Alpo
- Company type: Private
- Industry: Pet food
- Founded: 1936
- Area served: Worldwide
- Products: Dog food
- Owner: Nestlé Purina PetCare
- Website: www.purina.com/alpo

= Alpo (pet food) =

Dog food brand

Alpo is an American brand of dog food marketed and manufactured by the Nestlé Purina PetCare subsidiary of Nestlé. The brand is offered as a canned or packaged soft food, as well as in dry kibbles.

==History==
Alpo, an abbreviation of Allen Products, was founded in 1936 by Robert F. Hunsicker in Allentown, Pennsylvania.

In 1964, the Allen Products Company was acquired by Liggett & Myers Tobacco Company. In 1980, the Liggett & Myers Tobacco Company was acquired by Grand Metropolitan; and, in 1986, Grand Metropolitan sold the Liggett Group, but retained Alpo Petfoods, Inc. In 1995, Nestlé SA acquired Alpo Petfoods, Inc. from Grand Metropolitan. The acquisition was approved by the F.T.C. In January 2001, Nestlé SA announced the merger of Nestlé Friskies with Ralston Purina to form the Nestlé Purina PetCare Company.

==Marketing==
For many years, the brand's main television commercial spokesman was Lorne Greene, who created the concept of eating one's own dog food by claiming that Alpo is so good he feeds it to his own dogs. Ed McMahon also had an association with the product on television, and Garfield was a "spokescat" for the brand in the 1990s.
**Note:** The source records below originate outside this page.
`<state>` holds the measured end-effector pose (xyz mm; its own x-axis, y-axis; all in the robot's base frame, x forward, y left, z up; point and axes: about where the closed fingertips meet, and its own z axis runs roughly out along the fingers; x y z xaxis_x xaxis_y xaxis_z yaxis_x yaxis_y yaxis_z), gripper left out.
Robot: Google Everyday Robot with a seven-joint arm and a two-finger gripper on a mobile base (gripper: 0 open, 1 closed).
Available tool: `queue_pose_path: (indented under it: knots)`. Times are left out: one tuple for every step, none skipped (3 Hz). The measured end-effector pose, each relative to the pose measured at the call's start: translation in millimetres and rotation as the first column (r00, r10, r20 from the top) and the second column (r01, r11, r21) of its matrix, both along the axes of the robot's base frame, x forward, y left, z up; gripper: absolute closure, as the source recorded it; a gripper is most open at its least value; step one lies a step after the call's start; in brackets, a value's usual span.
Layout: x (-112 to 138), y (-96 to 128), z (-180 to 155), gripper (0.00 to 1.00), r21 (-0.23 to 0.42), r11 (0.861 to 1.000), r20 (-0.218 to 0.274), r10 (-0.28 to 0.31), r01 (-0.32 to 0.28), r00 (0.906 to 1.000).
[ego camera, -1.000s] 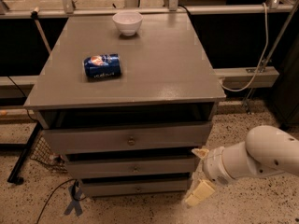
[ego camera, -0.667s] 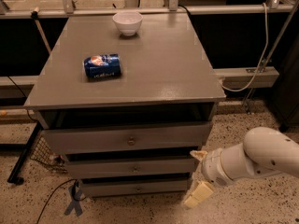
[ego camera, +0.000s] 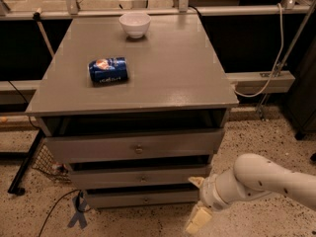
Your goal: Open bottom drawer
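arm: white, rounded robot arm [ego camera: 269, 179] enters low from the right, forearm sloping down-left | gripper: cream two-finger gripper [ego camera: 192, 205] just beside the right end of the grey wooden bottom drawer [ego camera: 123, 200], fingers spread apart, holding nothing | contact: possibly none | drawer: lowest of three, near the floor

— We see the table [ego camera: 163, 78] grey all over, and the bottom drawer [ego camera: 118, 200] the same grey with a pale metal knob [ego camera: 145, 199].
— We agree. The can [ego camera: 108, 70] is blue with white lettering and an orange patch; the bowl [ego camera: 135, 23] is white.
— At the lower right of the frame, the end effector [ego camera: 192, 204] is cream, on a white arm [ego camera: 266, 179] dotted with dark specks.
— And we see the floor [ego camera: 256, 132] as speckled beige.
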<state>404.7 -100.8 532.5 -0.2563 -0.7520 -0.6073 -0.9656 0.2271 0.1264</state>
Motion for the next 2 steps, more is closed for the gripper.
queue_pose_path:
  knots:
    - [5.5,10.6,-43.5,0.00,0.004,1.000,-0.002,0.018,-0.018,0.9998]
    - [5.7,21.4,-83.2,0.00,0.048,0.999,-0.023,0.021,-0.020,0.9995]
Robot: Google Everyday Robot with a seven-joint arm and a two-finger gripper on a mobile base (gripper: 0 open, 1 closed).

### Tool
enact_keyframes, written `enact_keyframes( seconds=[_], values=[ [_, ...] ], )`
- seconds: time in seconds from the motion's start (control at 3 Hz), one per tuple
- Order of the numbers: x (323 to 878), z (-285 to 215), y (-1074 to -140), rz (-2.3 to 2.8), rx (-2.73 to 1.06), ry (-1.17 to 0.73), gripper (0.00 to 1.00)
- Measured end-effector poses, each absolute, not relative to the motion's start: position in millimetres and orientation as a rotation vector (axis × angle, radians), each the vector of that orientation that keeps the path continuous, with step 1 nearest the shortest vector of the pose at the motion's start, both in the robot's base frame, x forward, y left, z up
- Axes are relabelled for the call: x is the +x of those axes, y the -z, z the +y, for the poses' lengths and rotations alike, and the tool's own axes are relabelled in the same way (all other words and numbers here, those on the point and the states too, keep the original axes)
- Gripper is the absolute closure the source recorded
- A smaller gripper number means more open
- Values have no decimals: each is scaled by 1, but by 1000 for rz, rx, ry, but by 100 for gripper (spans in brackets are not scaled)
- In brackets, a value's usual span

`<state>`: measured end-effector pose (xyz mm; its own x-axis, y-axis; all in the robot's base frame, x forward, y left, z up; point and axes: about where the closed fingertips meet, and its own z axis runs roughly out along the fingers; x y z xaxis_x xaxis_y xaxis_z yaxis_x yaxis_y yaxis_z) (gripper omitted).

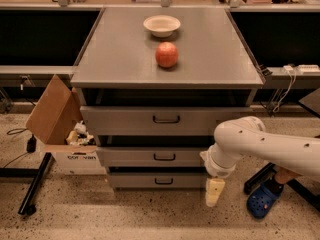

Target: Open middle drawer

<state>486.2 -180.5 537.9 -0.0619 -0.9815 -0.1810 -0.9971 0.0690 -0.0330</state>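
The grey three-drawer cabinet (165, 79) stands in the middle of the camera view. The middle drawer (145, 157) is a wide shallow grey panel with a small dark bar handle (164, 157) at its centre, and its front sits level with the other drawer fronts. The taller top drawer (150, 120) is above it and the lowest drawer (150, 180) below. My gripper (214, 191) hangs from the white arm (265, 146) at the cabinet's lower right, level with the lowest drawer, right of and below the middle drawer's handle, touching nothing.
A red apple (167, 54) and a white bowl (161, 25) sit on the cabinet top. An open cardboard box (62, 134) with trash stands on the floor at the left. A blue shoe (262, 200) and dark legs are at the lower right. Benches flank the cabinet.
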Motion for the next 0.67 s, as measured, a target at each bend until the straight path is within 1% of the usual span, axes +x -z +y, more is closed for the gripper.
enact_keyframes(
  seconds=[0.33,0.67],
  values=[
    [514,-177,-502,2152,-1978,-166,0],
    [514,-177,-502,2152,-1978,-166,0]
  ],
)
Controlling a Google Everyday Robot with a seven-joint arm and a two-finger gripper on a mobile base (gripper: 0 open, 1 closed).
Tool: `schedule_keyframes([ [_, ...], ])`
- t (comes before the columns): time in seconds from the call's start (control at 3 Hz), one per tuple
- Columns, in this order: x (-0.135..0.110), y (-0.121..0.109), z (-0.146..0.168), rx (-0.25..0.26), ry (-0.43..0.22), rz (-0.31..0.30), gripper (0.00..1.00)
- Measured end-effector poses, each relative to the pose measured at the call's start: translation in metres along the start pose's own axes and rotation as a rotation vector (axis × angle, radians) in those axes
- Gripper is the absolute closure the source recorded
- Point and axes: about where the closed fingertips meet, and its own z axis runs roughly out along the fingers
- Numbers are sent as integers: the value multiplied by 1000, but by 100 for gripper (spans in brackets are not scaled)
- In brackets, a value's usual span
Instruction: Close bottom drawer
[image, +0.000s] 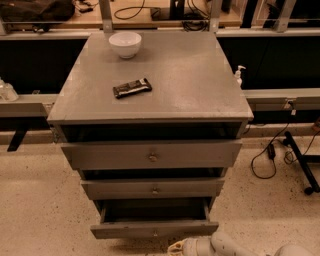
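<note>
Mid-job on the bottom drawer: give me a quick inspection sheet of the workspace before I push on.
Surface: cabinet top, grey and flat, two items on it.
Job's things: bottom drawer pulled out furthest of the three, dark inside, not yet closed.
Clutter: white bowl at back left; dark snack bar near the middle.
Gripper: gripper low at the bottom edge of the view, just in front of the bottom drawer, right of its knob; contact unclear.
Cables: black cable lying on the floor at right.
Surroundings: pump bottle beside the cabinet top's right edge.
</note>
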Motion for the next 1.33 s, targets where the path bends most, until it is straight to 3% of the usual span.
schedule_keyframes([
  [0.67, -8, 7, 9, -35, -36, -2, 100],
  [1.0, -13, -1, 32, -47, -95, -16, 100],
  [1.33, -11, -22, 45, -47, -112, -32, 100],
])
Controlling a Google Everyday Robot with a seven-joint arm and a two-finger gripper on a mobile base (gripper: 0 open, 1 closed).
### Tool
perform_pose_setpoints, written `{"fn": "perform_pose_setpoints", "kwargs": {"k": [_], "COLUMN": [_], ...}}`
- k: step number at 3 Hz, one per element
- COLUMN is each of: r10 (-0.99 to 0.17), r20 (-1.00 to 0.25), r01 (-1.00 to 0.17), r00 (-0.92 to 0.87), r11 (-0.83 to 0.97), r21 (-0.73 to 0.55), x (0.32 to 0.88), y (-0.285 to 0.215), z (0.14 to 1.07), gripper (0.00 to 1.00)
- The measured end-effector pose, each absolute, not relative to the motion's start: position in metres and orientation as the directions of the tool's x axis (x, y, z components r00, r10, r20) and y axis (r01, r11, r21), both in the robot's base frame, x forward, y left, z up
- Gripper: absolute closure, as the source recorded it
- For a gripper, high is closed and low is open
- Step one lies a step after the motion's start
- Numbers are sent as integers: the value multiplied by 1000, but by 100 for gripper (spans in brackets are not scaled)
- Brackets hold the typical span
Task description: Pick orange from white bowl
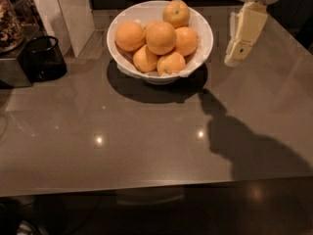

Alpo was the sponsor of the debut broadcast of the long-running television news magazine 60 Minutes, on September 24, 1968.

Alpo had an advertisement on the left-center field wall at Connie Mack Stadium, home of the Philadelphia Phillies, from the mid-1950s through the park's closure in 1970.

Alpo is also known for its marketing campaigns that target the owners of "real dogs", making light of consumers who pamper their dogs.